Firewalker

“Go, Juliet!” Samantha ordered. Her mother’s voice, strangely calm and in control for the first time in ages, was what snapped Juliet out of her shock. She strode forward and knelt down next to the stranger and saw a flash of silver around her sister’s wrists.

“Why is Lily wearing chains?” she asked accusingly, her voice pitched low to keep it from shaking. When she lifted her eyes to meet the stranger’s, her gaze was caught by something at his throat. It was a large jewel that seemed to throb with dark light—if there was such a thing as dark light, Juliet thought. She blinked her eyes and looked away, both disturbed and drawn to the odd jewel at the same time.

“Samantha, do you know me?” the savage asked. Juliet stiffened in fear. Who was this guy?

“How do you know my mother’s name?” she asked, certain that it hadn’t been said in his presence.

“Yes, I know you, Rowan,” Samantha answered, waving an impatient hand in Juliet’s direction to keep her quiet. “What do we need to do?”

“We need to get her by a fire so I can start to heal her,” Rowan said. He started to lift Lily, and she moaned in pain.

“What? We need to call 911 and get an ambulance,” Juliet yelled. She reached out a hand to restrain Rowan from moving her. “You’re hurting her!”

“I know that,” he shouted back, his expression desperate. “But we have to move her. I can’t heal her here.”

“Mom!” Juliet screamed. “For all we know, he did this to her.”

“No, he didn’t. Listen to him, Juliet. He’s the only one who can help her now,” Samantha said sternly.

Juliet searched for any sign in her mother’s eyes that she had lost it, but all she saw was cold, hard sanity—something Juliet hadn’t seen in her mother in a long time.

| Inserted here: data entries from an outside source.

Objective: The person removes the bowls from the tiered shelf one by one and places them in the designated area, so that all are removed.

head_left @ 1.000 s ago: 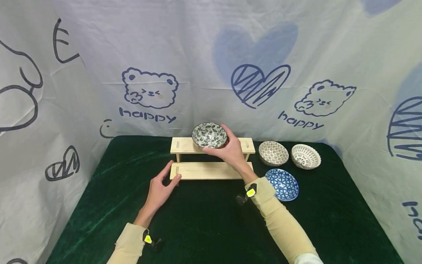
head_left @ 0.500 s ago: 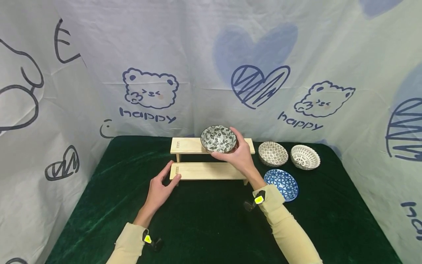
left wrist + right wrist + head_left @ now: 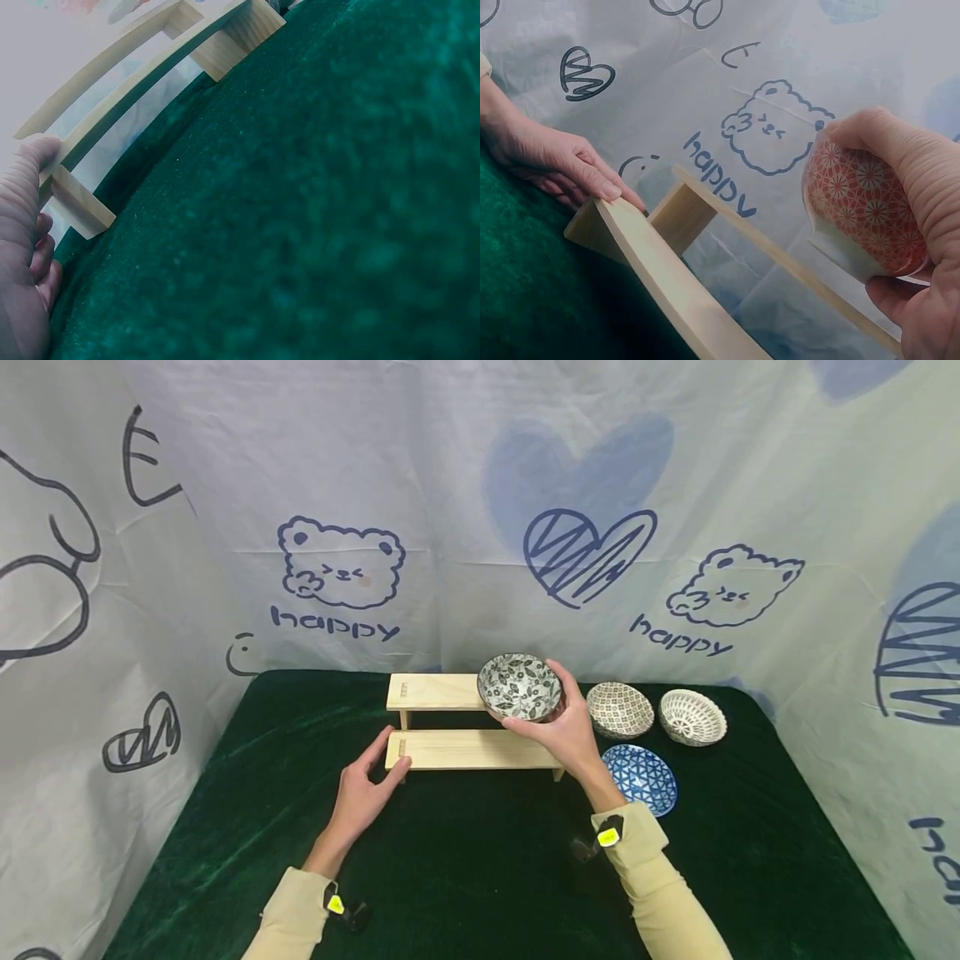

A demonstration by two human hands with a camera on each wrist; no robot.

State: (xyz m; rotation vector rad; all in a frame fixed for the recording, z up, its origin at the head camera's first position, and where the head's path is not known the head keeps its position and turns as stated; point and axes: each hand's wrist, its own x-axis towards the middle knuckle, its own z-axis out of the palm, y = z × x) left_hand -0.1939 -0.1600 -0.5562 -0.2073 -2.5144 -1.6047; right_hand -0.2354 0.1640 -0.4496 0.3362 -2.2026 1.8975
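Note:
My right hand (image 3: pixel 570 735) holds a bowl (image 3: pixel 519 687) by its right side, thumb and fingers spread across it. Inside, the bowl has a black-and-white leaf pattern; the right wrist view shows its outside (image 3: pixel 866 202), red with white flowers and a pale base. It is raised above the right part of a two-step wooden stand (image 3: pixel 472 749) and tilted. My left hand (image 3: pixel 365 789) grips the left end of the stand's lower step, thumb on the plank (image 3: pixel 112 112) and fingers at its end. The bowl hides the upper step's right end in the head view.
Right of the stand are a brown-patterned bowl (image 3: pixel 620 710) and a cream ribbed bowl (image 3: pixel 693 717). A blue patterned dish (image 3: pixel 641 779) lies in front of them, partly behind my right wrist. Dark green cloth (image 3: pixel 480 860) covers the table; a printed curtain (image 3: pixel 465 485) hangs behind.
My right hand has moved the bowl rightward and a little nearer to me, from mid-stand to over the right end. My left hand has stayed on the stand.

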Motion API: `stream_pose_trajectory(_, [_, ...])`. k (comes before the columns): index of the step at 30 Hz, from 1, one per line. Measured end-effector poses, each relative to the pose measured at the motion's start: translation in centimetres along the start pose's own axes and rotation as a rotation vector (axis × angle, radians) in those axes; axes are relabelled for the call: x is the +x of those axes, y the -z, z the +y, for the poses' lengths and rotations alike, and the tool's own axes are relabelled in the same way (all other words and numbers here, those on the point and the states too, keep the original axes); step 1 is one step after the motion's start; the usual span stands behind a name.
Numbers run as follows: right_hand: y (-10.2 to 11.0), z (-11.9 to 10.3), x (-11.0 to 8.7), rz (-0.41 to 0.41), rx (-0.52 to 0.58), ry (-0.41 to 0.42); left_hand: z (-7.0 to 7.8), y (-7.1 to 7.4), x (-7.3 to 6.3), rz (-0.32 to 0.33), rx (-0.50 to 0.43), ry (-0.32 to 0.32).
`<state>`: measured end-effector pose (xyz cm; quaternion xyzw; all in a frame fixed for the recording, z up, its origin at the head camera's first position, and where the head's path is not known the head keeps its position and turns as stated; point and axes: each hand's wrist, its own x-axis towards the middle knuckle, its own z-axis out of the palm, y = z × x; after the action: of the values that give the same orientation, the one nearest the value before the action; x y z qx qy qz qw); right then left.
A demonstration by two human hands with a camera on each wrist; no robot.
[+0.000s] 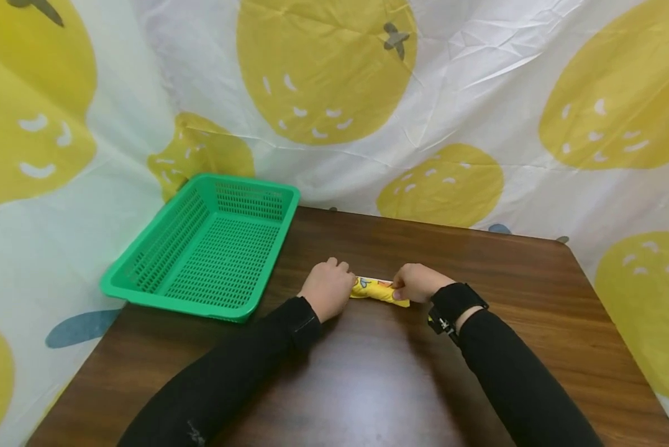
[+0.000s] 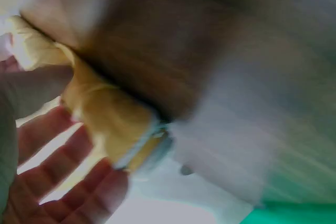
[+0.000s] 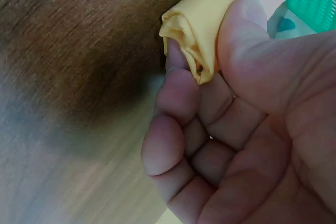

Samantha knew exactly what was going on, even if Juliet didn’t, and it was Samantha who had said she knew where to find Lily and she’d forced Juliet to take her to this stretch of road in the middle of the night. Juliet had no idea how her mother could know where to find Lily after three months of her being missing, but right now there were more pressing matters, like saving Lily’s life. And at the moment that seemed doubtful. Juliet had candy-striped in hospitals and trained as an EMT. She was going to med school at Boston University and she’d seen enough to know when someone was dying. Although Juliet said under her breath that they should be taking Lily to an emergency room, she knew it would make no difference at this point. Her little sister was going to die whether they got her to an ICU or not.

Rowan kept Lily on his lap in the backseat of the car while Juliet drove as quickly as she dared through the falling snow. She gripped the wheel as if she were trying to wring it dry in order to keep her hands from shaking. Her sister, missing and thought to be dead, was back. And she was dying in the backseat of Juliet’s car.

Juliet’s eyes kept bouncing up to the rearview mirror as she drove. She watched this Rowan character cradling Lily in his lap, trying to soothe her. He spoke to her gently to keep her conscious, saying anything that popped into his head—outrageous things, like how Lily wouldn’t dare leave him alone. How he needed her. How lost he would be without her. But Juliet’s suspicion was not as easily quenched as her mother’s. Lily had been kidnapped three months ago, and Rowan must have had some part in it, no matter how tenderly he seemed to hold her and speak to her.

Lily was delirious by the time they got her home, humming and whispering to herself in a singsong way as if she were soothing a child. Rowan carried her inside and laid her in front of the fireplace.